At midnight on Saturday, all the people in Lithuania who were by the radio and television were scared. At 2:10 the TV screens went blank, and Eglė Bučelytė (TV commentator) cried out: „Jesus, how awful!" Then there was silence on the air. We all understood that the TV tower had been seized with weapons. A few minutes passed and the Lithuanian television editorial studio of Kaunas began to speak. Who are those people who kept us from panicking and helped maintain communication between the main state institutions and the citizens?
It turned out that the television connections in Kaunas weren't lost for a single minute. At 2:10 when the Vilnius TV tower went silent, Algimantas Vidmantas, an engineer at the Juragiai re-broadcasting station, turned on a microphone and appealed to the viewers with the following words: „This is Lithuanian television, Kaunas is talking." At that very moment, viewers in Kaunas saw an illumination on the screen. Vidmantas broadcasted audio and visual material from the re-translation station for five minutes, until the connection with the LTV editorial studio of Kaunas was fixed. At 2:15 the viewers in Kaunas saw the face of Modestas Patašius, the journalist on duty, on the screen. After a few minutes, the connections with other re-translation stations were fixed and almost all of Lithuania could watch Kaunas TV. Though the Jurgaičiai re-translator isn't very powerful, its signal was almost instantaneously caught by Polish television. In short, Lithuanian contact with the outside world was saved by the Kaunas communication workers and journalists. Journalists such as Raimondas Yla, Raimondas Šeštakauskas, and Vidas Mačiulis skillfully oriented themselves - they quickly arrived at the studio from their homes to help the bewildered Lithuanians understand what was happening in their capital.

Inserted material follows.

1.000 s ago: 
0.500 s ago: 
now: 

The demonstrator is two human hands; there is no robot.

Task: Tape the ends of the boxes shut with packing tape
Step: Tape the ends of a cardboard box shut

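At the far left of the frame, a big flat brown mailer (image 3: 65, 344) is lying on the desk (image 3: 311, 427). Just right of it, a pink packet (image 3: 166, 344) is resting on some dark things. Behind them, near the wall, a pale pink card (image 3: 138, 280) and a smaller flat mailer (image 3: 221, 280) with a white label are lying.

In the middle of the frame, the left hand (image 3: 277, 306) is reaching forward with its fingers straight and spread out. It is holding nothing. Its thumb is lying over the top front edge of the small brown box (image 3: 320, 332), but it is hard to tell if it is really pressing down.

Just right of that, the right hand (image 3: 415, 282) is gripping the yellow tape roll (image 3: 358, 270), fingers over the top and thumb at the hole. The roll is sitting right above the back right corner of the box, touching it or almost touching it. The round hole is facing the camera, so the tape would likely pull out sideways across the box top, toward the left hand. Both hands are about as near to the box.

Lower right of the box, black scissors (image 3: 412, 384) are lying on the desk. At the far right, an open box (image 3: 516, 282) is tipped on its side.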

The radio wasn't cut off at all either. When Vilnius radio went quiet at 2:10, you could hear the voice of Jolanta Šarpnickiene from the Sitkūnai station: „Attention! This is Kaunas radio, the last free radio station in Lithuania." She was the first to inform most of Lithuania that the Parliament and the Government of the Republic were continuing their work. She read her appeal to the Lithuanian people and to the whole world several times. After some time, the Sitkūnai radio station started broadcasting the audio portion of Kaunas television. Few of us probably know that that was the same radio station that, in June of 1941, announced to Lithuania that the Bolsheviks had been driven out from Kaunas and that the Germans weren't permitted into the temporary capital of Lithuania. Kaunas remains faithful to its traditions.
Of course it would be naive to think that those emergency radio and television lines were established by chance, solely on the initiative of some engineers and journalists. Maybe some day we'll find out the names of the people who or¬ganized this emergency information network. Let's remember the names of the people that we can announce. At the very least, they deserve our gratitude.
Lithuania, 1991.01.13 : documents, testimonies, comments. - Vilnius : State Publishing Center, 1992, p. 197-198.